Nicolaes Woutersz van der Meer (1575 - 1666) was a Dutch brewer, magistrate and mayor of Haarlem, best known today for his portrait with its pendant of his wife Cornelia Claesdr Voogt, both painted by Frans Hals in 1631.

==Biography==
He was born in Haarlem as the son of Wouter Claes Woutersz and Maria Adriaensdr van der Meer. He was first called Nicolaes Woutersz and later added his mother's surname. In 1607 he became a member of the Haarlem regency. In 1619 he became a member of the Admiralty of Amsterdam, and in 1622 he became a representative to the States-General of the Netherlands for Haarlem.
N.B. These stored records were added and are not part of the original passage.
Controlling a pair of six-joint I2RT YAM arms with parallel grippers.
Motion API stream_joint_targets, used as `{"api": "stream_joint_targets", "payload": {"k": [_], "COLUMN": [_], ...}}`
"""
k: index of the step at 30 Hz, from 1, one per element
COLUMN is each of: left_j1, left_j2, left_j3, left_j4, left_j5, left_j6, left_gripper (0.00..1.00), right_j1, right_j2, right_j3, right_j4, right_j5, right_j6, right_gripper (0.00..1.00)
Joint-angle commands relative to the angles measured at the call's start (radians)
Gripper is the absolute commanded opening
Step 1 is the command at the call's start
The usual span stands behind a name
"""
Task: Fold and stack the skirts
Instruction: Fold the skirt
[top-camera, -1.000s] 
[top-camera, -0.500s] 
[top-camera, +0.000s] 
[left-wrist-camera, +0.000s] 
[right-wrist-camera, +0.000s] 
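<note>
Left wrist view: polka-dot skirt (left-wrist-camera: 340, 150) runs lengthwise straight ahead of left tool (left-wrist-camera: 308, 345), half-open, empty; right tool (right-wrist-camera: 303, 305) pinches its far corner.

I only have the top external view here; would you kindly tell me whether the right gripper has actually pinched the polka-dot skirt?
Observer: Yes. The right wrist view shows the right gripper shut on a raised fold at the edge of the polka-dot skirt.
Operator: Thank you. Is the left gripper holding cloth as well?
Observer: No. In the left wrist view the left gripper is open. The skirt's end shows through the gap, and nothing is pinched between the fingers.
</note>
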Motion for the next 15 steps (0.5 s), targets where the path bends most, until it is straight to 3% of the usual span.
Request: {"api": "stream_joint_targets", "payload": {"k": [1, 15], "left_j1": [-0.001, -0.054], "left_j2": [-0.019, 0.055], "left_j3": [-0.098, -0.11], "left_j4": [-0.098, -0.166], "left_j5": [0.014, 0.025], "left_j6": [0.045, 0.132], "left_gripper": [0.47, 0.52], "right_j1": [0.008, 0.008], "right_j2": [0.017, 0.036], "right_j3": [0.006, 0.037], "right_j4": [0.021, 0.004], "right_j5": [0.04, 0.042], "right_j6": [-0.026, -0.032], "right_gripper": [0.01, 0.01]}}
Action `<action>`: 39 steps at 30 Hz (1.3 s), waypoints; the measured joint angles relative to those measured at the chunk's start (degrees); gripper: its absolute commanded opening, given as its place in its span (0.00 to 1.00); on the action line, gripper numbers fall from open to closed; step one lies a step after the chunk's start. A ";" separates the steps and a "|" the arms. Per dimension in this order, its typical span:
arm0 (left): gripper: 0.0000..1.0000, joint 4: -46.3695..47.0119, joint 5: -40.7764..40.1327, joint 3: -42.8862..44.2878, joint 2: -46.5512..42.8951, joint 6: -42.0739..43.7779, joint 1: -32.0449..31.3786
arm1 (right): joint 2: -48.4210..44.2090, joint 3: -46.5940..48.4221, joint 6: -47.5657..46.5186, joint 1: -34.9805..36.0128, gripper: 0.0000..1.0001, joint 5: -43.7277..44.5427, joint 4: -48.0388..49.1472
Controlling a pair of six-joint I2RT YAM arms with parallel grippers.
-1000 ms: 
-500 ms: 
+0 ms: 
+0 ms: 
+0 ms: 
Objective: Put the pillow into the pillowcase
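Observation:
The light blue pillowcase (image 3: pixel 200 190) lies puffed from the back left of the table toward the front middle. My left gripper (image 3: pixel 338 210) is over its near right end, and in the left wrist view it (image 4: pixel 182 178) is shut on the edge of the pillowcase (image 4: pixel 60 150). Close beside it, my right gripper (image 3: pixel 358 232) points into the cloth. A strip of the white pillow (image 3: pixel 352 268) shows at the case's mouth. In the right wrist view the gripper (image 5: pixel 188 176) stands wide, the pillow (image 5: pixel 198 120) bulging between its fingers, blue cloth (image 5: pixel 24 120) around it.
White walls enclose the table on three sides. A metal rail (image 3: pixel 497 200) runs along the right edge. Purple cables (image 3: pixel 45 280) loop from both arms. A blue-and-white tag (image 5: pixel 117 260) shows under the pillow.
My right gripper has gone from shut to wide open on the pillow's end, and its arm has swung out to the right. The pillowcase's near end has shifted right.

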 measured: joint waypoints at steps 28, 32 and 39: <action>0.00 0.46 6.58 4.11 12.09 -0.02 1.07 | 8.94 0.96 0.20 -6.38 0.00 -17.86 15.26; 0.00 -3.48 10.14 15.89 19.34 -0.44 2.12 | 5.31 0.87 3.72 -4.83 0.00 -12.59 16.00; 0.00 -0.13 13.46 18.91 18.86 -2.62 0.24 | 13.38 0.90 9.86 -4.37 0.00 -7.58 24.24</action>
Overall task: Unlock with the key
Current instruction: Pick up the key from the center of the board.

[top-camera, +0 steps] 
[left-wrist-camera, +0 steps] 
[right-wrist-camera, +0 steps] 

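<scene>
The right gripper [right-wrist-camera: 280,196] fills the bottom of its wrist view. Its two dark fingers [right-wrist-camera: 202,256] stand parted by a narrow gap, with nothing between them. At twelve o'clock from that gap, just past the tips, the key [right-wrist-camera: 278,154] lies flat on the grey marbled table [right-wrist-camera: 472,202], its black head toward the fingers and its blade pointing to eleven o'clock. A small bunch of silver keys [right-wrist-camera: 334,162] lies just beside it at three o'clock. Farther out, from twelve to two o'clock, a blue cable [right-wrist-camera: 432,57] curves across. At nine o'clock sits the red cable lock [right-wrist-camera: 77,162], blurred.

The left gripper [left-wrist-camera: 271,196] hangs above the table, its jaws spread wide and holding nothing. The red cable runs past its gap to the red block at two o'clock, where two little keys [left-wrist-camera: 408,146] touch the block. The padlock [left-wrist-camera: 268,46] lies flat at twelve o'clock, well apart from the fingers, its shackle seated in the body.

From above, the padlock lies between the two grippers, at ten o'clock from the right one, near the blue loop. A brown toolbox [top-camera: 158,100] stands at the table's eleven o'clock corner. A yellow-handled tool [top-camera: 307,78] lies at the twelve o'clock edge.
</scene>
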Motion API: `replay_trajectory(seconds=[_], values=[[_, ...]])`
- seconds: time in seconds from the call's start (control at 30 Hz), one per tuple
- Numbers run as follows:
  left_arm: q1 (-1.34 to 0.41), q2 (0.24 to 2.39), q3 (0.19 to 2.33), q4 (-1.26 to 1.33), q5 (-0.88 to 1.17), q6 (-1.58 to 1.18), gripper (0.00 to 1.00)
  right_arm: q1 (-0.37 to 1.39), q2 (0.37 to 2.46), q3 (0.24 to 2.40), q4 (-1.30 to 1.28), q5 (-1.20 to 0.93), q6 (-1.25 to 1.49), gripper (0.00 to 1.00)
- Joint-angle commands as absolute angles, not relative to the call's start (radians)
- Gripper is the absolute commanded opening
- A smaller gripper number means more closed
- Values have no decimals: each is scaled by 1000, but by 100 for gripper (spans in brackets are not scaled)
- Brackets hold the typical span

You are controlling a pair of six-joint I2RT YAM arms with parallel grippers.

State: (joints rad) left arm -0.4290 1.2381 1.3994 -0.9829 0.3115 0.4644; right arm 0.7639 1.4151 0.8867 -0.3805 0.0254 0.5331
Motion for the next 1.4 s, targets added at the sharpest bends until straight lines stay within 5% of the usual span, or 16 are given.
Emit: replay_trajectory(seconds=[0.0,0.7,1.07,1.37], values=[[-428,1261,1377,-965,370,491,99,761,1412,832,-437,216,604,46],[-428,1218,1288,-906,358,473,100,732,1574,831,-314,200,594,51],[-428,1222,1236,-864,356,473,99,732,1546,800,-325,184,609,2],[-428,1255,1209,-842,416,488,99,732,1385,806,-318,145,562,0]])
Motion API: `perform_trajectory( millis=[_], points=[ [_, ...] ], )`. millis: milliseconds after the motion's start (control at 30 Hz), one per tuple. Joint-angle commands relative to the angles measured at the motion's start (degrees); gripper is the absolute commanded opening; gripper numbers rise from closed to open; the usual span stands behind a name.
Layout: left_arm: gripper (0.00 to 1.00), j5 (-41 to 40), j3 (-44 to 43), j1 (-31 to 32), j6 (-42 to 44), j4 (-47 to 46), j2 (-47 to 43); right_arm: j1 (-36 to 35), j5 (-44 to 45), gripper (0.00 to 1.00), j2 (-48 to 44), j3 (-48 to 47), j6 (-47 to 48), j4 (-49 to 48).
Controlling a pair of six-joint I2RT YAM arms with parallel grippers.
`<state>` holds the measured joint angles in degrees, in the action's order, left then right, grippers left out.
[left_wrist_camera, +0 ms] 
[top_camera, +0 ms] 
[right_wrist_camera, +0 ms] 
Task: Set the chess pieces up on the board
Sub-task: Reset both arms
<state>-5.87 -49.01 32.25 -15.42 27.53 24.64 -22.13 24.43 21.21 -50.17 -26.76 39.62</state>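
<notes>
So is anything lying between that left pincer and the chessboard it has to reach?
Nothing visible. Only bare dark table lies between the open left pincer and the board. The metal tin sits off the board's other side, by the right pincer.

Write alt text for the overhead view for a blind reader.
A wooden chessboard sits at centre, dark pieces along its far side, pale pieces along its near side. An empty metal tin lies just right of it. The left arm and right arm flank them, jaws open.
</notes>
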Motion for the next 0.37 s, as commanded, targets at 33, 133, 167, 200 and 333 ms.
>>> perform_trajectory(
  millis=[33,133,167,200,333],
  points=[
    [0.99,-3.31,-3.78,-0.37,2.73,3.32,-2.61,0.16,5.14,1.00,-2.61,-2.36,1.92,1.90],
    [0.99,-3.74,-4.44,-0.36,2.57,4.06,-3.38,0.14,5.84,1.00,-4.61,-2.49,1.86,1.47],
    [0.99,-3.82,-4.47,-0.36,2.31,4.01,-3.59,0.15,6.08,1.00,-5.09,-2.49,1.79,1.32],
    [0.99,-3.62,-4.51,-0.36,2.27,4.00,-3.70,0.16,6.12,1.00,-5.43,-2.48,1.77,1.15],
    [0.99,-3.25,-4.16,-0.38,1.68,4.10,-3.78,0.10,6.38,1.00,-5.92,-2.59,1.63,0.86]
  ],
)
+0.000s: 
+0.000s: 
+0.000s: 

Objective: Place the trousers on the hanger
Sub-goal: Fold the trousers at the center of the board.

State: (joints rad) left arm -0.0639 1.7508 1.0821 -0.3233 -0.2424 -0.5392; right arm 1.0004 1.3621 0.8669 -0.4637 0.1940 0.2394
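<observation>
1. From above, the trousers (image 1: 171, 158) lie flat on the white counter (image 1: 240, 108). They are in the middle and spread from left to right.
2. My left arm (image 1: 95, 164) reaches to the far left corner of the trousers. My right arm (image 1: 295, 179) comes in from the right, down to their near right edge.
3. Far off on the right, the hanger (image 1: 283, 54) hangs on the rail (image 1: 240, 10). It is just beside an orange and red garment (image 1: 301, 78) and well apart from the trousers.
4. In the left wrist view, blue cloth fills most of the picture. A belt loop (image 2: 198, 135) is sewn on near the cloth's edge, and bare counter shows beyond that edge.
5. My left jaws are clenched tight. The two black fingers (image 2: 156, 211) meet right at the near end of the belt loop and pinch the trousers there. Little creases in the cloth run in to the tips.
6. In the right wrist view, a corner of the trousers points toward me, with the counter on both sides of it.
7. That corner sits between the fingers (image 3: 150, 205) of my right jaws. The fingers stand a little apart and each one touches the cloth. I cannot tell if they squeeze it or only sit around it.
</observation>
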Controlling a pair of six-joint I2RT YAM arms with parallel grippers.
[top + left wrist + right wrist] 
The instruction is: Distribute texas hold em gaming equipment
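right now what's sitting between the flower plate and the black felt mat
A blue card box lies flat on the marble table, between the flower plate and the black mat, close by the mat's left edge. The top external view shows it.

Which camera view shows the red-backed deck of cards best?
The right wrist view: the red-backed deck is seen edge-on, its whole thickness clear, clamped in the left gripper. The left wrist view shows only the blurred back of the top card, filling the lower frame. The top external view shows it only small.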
Though he is known for his wedding portrait with its pendant, Van der Meer was also portrayed as Captain of the St Jorisschutterij in Hals' The Banquet of the Officers of the St George Militia Company in 1616. These pendant portraits were painted on oak panels and after these, Hals switched to canvas and oak panel became more rare in his oeuvre. The pendants came into the possession of the Frans Hals Museum in 1883, when they were left in the estate of J.C.W. Fabricius van Leyenburg. His wife Cornelia Claesdr Voogt was a member of the Haarlem brewer family Voogt. Her brother Willem Claesz Vooght ran the Voogt brewery on the "Coude Horn", and her sister Maritge was married to the Haarlem brewer Pieter Jacobsz Olycan, all three of whom were also painted by Hals.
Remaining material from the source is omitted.